Your goal: Among the lines below, tally those that hold "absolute". Return the number and nothing more.

Extracted records:
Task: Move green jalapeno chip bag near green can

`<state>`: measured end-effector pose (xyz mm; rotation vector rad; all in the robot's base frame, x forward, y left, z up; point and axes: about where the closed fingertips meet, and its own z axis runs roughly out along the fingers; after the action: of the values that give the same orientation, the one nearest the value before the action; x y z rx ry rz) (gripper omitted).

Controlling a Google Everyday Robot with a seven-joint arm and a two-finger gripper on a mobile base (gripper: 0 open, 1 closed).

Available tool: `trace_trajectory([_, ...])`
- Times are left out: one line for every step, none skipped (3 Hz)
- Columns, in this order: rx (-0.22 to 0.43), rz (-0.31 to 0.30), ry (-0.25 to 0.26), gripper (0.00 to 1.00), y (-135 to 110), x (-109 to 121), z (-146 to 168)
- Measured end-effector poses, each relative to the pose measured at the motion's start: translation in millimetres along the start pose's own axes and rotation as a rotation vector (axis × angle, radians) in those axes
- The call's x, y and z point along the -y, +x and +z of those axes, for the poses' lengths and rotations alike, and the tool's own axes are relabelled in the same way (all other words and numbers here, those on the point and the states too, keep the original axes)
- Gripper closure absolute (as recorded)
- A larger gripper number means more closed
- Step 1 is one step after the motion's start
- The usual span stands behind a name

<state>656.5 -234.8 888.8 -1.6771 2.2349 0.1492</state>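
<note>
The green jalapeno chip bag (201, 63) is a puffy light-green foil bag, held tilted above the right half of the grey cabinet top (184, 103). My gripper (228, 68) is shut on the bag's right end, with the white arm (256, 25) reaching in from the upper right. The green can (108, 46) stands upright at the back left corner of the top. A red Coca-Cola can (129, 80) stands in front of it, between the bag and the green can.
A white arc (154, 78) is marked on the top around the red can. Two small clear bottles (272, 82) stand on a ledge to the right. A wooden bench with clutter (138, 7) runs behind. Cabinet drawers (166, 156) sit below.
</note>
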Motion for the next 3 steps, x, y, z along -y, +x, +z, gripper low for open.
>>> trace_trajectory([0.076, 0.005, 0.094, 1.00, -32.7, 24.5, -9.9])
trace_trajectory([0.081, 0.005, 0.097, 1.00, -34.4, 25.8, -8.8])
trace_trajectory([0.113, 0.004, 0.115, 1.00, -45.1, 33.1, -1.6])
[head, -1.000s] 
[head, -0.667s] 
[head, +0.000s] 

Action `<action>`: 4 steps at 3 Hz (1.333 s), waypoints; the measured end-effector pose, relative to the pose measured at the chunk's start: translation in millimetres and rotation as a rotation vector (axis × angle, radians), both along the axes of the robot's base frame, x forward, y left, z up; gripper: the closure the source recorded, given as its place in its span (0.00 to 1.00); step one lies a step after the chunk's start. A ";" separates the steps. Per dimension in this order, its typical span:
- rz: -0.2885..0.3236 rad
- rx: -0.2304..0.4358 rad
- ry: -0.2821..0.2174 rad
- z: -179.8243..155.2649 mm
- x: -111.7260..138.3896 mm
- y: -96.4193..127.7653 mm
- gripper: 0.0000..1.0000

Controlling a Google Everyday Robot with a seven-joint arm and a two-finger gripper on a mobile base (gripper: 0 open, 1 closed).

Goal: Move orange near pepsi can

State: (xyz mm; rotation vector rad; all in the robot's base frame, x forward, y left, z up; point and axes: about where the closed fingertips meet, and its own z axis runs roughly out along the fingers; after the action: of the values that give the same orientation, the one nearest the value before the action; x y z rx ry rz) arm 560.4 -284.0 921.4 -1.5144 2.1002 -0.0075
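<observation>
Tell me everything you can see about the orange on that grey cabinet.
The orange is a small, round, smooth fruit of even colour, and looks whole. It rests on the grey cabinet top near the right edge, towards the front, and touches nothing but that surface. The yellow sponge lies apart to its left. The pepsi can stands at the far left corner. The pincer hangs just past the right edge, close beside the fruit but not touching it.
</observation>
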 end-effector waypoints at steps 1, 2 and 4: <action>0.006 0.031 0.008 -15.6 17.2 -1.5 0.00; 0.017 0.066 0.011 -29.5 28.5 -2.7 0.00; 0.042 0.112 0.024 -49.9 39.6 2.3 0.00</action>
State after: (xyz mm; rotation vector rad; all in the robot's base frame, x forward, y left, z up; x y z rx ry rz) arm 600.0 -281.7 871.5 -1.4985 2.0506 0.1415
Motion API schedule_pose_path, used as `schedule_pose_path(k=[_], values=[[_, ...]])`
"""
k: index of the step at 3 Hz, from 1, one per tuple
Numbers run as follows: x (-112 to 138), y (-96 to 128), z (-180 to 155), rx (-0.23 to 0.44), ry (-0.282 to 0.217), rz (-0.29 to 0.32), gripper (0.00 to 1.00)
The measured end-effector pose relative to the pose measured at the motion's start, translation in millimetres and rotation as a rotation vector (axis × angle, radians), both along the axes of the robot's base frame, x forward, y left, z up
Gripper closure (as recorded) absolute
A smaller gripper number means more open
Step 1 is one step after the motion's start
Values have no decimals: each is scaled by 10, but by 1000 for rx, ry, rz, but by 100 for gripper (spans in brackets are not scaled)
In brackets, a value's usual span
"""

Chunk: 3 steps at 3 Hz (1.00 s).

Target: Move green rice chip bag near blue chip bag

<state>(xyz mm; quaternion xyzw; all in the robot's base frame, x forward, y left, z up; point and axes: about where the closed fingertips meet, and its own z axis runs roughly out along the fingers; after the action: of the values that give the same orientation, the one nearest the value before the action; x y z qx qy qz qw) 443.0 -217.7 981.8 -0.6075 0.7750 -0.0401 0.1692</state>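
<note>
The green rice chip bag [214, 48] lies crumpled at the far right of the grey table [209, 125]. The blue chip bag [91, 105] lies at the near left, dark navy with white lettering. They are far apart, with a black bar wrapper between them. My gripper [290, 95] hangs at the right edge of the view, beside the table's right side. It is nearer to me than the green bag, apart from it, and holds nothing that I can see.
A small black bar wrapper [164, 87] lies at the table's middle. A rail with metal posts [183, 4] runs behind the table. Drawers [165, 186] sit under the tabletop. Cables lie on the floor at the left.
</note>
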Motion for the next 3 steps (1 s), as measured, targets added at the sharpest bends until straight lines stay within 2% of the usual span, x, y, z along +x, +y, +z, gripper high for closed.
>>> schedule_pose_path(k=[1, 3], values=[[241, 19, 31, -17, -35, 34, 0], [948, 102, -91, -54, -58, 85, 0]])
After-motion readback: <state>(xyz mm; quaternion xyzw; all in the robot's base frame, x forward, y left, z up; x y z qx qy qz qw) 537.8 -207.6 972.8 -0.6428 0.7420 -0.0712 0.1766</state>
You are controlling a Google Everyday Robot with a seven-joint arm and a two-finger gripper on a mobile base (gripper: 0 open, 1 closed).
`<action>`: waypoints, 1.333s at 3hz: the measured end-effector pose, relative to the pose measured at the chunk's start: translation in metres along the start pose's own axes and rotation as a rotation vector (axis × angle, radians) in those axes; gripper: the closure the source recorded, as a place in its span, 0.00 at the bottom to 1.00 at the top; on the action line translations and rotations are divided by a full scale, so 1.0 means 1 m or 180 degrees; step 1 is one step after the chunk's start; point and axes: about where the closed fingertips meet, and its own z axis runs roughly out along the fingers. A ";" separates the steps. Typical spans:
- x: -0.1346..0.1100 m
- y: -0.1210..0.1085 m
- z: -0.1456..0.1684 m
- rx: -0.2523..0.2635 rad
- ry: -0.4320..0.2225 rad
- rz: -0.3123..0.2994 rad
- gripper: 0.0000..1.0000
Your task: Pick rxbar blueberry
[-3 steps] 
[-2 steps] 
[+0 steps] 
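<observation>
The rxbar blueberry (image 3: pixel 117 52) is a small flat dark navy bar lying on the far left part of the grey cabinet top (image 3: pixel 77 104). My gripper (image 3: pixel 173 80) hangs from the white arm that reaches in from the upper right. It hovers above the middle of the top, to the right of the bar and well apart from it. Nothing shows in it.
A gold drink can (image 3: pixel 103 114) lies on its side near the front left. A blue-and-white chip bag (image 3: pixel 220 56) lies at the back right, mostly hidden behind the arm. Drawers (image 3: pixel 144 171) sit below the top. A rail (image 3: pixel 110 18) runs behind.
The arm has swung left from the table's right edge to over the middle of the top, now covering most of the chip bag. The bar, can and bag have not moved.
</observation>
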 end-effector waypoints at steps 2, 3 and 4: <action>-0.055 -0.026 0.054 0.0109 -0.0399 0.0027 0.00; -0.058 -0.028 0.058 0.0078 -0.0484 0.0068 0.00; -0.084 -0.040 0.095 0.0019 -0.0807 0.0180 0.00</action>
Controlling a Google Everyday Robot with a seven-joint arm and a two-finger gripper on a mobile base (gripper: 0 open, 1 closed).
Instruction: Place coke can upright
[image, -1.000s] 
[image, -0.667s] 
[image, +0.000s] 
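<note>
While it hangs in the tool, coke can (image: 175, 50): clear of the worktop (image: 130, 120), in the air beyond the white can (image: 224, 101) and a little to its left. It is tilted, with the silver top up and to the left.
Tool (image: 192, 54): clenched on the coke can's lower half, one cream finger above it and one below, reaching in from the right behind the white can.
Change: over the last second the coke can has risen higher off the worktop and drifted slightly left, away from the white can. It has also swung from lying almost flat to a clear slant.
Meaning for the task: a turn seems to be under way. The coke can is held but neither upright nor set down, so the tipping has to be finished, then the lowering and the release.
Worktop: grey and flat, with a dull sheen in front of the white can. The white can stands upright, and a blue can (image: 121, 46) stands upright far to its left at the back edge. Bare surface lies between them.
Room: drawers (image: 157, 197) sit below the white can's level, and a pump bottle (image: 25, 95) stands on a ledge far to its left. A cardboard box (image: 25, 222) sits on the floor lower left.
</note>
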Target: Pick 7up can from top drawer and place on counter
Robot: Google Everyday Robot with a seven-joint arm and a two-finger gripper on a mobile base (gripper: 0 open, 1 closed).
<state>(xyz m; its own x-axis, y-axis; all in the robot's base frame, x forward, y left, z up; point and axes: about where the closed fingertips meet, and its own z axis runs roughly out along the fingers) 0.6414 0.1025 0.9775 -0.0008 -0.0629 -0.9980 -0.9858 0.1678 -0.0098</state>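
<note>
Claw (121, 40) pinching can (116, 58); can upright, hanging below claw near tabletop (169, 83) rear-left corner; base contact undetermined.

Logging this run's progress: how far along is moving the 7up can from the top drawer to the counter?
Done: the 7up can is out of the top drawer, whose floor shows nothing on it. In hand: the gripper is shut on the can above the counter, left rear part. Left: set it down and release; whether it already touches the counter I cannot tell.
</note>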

Task solution: 2